We can’t control how someone else loves us. What we can do is look within ourselves and decide if that person, or the way they love us, is good for us. And if it isn’t, we can speak from our hearts and say, “This behavior is not something I can allow in my life,” and then let the cards fall where they may.
Communicating boundaries with clarity and compassion means we stop trying to shape someone into who we want them to be. We simply decide what we need to be healthy and whole. Boundaries are not walls—they’re love in action.
3. Forgive—Constantly (Including Yourself)
When most relationships end, we demonize each other. We tell friends, “They were wrong. They should have loved me differently.”
It’s tempting to turn love into hate because hate feels like strength when we’re hurting. But hate drains us. Forgiveness, though difficult, frees us.
Forgiveness is rarely one-and-done. It comes in layers. First, we forgive them for not being who we hoped they would be. Then comes the harder part: forgiving ourselves—for opening our hearts, for getting hurt, for staying too long or leaving too soon.
Each layer of forgiveness softens us, helps us move forward, and prevents the buildup of bitterness that can poison our bodies and spirits.
4. Accept That Love Requires Risk
Unconditional love on this earthly plane is messy love. It soars to breathtaking highs and crashes to unspeakable lows.
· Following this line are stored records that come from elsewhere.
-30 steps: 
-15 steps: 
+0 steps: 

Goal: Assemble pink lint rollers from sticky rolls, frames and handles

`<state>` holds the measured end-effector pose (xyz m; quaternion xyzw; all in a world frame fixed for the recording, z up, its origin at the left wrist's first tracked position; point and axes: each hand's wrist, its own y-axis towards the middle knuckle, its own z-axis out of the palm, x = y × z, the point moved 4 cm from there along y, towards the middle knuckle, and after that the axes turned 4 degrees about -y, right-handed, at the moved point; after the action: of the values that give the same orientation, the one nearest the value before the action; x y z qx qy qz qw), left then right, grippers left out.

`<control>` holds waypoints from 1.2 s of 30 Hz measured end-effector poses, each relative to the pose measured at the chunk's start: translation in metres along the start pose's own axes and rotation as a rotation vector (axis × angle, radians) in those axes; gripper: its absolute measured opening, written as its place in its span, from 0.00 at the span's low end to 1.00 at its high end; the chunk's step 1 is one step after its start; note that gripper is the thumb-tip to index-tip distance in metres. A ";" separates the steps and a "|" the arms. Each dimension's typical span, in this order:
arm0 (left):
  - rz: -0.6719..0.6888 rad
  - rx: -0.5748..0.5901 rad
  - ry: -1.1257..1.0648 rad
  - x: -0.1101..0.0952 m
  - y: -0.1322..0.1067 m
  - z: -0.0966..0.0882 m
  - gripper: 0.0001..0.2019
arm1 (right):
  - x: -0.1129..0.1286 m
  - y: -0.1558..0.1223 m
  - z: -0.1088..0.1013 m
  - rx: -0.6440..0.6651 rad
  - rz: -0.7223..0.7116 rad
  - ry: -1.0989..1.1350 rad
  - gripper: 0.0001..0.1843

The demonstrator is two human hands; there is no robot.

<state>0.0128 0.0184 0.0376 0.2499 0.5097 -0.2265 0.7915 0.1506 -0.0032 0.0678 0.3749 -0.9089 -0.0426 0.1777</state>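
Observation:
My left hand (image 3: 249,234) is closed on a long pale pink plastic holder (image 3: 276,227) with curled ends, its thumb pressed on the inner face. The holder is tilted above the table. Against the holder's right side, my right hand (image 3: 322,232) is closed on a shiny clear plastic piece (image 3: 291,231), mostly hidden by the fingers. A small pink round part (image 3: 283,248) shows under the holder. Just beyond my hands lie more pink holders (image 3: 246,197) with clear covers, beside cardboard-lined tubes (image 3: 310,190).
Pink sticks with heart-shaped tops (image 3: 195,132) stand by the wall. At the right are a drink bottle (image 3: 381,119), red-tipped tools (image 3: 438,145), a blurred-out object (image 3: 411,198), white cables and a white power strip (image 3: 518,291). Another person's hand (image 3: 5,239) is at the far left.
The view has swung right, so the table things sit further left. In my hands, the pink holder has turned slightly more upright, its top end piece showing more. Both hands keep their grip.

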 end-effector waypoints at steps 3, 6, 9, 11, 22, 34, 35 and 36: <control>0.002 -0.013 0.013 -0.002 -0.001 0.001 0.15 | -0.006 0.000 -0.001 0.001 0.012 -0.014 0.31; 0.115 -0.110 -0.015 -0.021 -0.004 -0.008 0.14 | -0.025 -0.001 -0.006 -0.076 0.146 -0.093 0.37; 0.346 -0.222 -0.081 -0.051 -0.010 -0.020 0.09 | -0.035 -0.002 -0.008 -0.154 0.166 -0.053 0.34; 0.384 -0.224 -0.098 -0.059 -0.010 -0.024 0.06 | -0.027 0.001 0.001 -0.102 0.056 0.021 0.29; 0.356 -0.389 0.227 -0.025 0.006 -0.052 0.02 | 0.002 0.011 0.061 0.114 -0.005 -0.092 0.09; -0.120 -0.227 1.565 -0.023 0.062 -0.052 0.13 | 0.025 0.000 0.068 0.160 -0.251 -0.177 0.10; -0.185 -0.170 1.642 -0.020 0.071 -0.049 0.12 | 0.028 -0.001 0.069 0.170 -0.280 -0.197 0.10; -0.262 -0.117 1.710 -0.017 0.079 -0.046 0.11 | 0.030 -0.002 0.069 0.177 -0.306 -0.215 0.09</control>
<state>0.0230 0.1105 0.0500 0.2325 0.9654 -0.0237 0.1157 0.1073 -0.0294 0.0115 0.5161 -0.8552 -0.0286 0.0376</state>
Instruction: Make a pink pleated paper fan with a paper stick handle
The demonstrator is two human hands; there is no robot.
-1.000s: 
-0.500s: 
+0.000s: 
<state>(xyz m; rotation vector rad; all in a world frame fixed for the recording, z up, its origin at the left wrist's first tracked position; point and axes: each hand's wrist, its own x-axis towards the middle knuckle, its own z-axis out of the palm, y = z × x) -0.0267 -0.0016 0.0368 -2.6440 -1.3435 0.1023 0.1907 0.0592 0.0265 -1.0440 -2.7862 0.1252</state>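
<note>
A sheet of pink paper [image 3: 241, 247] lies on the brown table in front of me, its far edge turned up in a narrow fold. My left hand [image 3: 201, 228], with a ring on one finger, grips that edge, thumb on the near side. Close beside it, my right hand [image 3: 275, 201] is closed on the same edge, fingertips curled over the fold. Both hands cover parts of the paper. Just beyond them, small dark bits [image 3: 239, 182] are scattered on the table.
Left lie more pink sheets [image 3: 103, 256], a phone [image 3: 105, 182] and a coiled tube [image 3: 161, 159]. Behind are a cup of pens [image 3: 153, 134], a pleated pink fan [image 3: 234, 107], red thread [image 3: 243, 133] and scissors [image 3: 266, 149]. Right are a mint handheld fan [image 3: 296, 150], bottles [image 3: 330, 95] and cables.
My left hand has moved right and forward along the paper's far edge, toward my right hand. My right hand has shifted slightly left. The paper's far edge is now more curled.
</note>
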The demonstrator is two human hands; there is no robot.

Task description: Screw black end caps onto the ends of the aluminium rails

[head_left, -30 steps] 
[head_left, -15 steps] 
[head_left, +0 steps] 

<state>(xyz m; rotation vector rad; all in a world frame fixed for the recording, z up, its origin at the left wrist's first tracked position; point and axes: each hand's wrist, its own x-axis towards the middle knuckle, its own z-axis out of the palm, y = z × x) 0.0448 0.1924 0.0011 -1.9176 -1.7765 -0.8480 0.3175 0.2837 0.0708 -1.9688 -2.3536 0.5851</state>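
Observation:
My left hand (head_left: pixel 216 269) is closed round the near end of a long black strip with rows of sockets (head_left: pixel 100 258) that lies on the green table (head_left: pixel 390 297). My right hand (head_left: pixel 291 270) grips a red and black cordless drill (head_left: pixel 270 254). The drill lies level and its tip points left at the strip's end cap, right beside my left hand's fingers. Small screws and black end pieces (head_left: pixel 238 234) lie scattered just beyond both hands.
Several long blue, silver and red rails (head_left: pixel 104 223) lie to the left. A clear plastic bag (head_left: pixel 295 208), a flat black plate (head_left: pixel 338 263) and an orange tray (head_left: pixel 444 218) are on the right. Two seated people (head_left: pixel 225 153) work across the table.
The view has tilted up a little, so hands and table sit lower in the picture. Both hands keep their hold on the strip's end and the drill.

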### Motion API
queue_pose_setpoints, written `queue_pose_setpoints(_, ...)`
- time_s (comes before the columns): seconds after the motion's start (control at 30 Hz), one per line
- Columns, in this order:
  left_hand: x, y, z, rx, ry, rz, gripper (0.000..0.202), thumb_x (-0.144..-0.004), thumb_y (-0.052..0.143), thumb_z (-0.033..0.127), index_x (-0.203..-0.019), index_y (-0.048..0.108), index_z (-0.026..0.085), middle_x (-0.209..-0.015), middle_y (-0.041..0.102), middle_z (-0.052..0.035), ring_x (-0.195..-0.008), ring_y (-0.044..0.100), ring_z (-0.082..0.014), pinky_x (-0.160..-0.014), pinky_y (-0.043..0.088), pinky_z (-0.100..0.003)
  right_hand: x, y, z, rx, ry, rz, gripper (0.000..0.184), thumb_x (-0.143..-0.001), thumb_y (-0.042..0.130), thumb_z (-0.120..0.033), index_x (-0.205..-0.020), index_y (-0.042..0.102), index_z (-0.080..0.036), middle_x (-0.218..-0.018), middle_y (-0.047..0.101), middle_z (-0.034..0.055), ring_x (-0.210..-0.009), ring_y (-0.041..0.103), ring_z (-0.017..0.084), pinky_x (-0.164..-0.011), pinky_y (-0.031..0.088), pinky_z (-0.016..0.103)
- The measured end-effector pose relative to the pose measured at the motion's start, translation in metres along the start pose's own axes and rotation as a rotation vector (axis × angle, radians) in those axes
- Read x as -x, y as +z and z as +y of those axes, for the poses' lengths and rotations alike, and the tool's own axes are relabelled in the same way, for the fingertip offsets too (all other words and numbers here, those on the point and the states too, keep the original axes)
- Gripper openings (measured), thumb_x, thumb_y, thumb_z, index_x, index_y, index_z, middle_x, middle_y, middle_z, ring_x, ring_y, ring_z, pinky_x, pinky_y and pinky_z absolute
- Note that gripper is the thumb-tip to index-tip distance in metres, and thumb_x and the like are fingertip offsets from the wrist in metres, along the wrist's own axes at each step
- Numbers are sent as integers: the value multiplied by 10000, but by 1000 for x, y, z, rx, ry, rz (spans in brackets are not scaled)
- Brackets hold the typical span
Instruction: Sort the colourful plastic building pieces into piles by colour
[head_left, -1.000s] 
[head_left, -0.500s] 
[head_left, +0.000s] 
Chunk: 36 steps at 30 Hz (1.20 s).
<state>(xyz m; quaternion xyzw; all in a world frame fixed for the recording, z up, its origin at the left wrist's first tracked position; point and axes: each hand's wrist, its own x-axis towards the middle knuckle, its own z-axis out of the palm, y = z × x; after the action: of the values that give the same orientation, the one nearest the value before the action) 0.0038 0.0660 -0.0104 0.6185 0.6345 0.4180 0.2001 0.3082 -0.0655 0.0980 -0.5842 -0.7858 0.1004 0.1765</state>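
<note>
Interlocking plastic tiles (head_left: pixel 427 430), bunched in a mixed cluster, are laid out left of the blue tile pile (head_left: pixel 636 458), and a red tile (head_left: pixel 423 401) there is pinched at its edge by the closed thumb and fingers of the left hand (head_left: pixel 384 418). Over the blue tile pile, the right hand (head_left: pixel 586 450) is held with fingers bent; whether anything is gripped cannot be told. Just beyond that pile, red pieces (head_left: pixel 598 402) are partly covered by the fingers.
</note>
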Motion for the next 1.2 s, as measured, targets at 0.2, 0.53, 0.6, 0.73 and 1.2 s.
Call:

Unlike the pure, endless love of the non-physical universe, earthly love is tangled up in emotions, obstacles, hopes, dreams, expectations, and disappointments. But that’s the point. Earth is for messy love because through it we grow our souls.
We came here to learn by loving imperfectly. Love will never be safe, but it will always be worth the risk.
5. Be Brave and Trust Yourself
Without sadness, heartbreak, and loss, we can’t truly know joy.
For me, life is about the full spectrum of emotions. I want to learn from mistakes, but not limit my joy by avoiding pain.
I’ve learned to trust my instincts—to know when a relationship isn’t right and to have faith that something better awaits. I’ve learned that heartbreak doesn’t define me, but it does refine me.
To love unconditionally is to be brave enough to trust yourself even when you’re vulnerable.
Moving Forward in Love
As I move forward, I’m grateful for all I’ve learned and happy for the shift in energy so I can practice unconditional love in action—not just while treading water.
There’s still plenty to learn. Forgiveness is hard. Being brave is tricky. Communicating with love takes practice.
But I’m committed to the journey. Onward and upward.